画面の敵は全滅し、YOU WIN! というメッセージがでかでかと表示された。
スコアボードを見ると1位。新見という初心者を抱えてプレイしてこれだから、腕は落ちていないようだ。
「まぁ、こんなもんか」
「鹿野、やばっ。ぷろげーまーじゃん!」
あれ、俺、なんかやっちゃいました????
普段バカにしてくる新見が尊敬のまなざしを送ってくる。今世紀最大に気分がいいな。
「まぁ、STGは堪能しただろ。他の階行くか」
「りょ!」
その後、一時間ほど俺たちはゲーセンで遊んだ。
驚いたことに、新見は音ゲーのセンスは抜群だった。最高難度の知らない曲でもやすやすとフルコンボを達成するあたり、その才能がうかがえる。
「――あー、楽しかった!」
「まぁ……そうだな」
一階から外に出ると外は明るく、まだ昼の3時にすらなっていない。しかし、まるで一日の終わりのような疲労感がドッと押し寄せてきた。
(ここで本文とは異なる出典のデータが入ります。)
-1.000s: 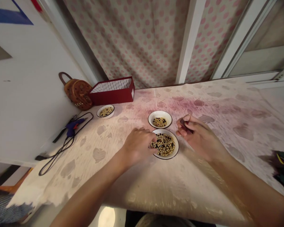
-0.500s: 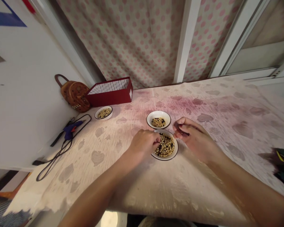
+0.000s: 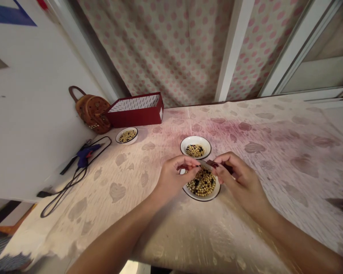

俺はこのゲーセン特有の疲労感が好きだ。最近のスマホやPCゲームの進化は凄いが、ゲーセンにはゲーセンの良さがあると思う。
「あれっ、このゲーセンってフィギュアも売ってるの?」
「いや、そんなことはないが。どうしてだ?」
新見の視線の先――たった今出口から出てきた男性の手元には、このゲーセンの袋に入ったフィギュアがあった。
「いや、あれはプライズ品って言ってな。クレーンゲームの景品で手に入るんだよ」
「はえー……」
またも関心した様子の新見。
これは別に秋葉原でなくとも、ちょっと大きなゲーセンならどこでも見かけることができる。
「って、あれ」
「どしたん?」
「財布がない」
「マジ? 落としたの?」
「多分そうだ」
最悪だ。どこで落とした?
一瞬焦る……が、ちょっと待て。よくよく考えてみれば簡単な話じゃないか。ゲームプレイの代金を払っていたんだから、最後にプレイしたゲームからこの場所までを探すだけでいいんだ。よし。
「目星はついてる。すぐに戻るから待っててくれ」
「ちょ、あたしも――」
「大丈夫。行ってくる」
新見に探させるのは気が引ける。それに、どうせすぐ見つかるだろうしな。
俺は新見をおいてゲーセンに戻った。
24話の終盤に致命的な文章ミスを発見しました。修正済みです(2021/1/13)。